A verbatim copy of the lines from the one with "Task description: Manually" through the final line below is required; print it and nothing else.

--- Material provided Enclosed Below ---

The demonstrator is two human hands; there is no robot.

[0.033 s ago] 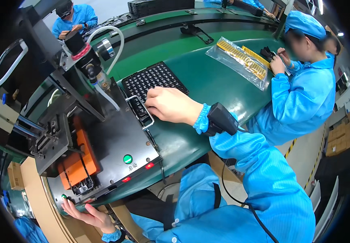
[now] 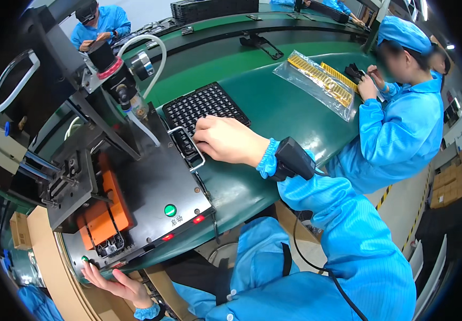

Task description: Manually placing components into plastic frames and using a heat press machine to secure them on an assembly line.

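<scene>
Lots seems left in the black plastic grid tray [image 2: 208, 103] beside the black metal machine [image 2: 153, 184], where the right hand [image 2: 228, 138] hides its grip, with the open left hand [image 2: 119, 286] by the machine's small green button [image 2: 85, 259].

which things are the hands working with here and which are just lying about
Seemingly in use:
black gridded tray, under the right hand
small green button, beside the left hand's fingertips
machine with orange block

Apparently lying about:
clear bag of yellow strips
black frame
cardboard boxes
</scene>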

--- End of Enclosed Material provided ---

» **Task response**:
Task description: Manually placing components into plastic frames and using a heat press machine to secure them on an assembly line.

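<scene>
Lots seems left in the black plastic grid tray [image 2: 208, 103] beside the black metal machine [image 2: 153, 184], where the right hand [image 2: 228, 138] hides its grip, with the open left hand [image 2: 119, 286] by the machine's small green button [image 2: 85, 259].

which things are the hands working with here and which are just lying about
Seemingly in use:
black gridded tray, under the right hand
small green button, beside the left hand's fingertips
machine with orange block

Apparently lying about:
clear bag of yellow strips
black frame
cardboard boxes
</scene>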

No part of the exercise is left unanswered.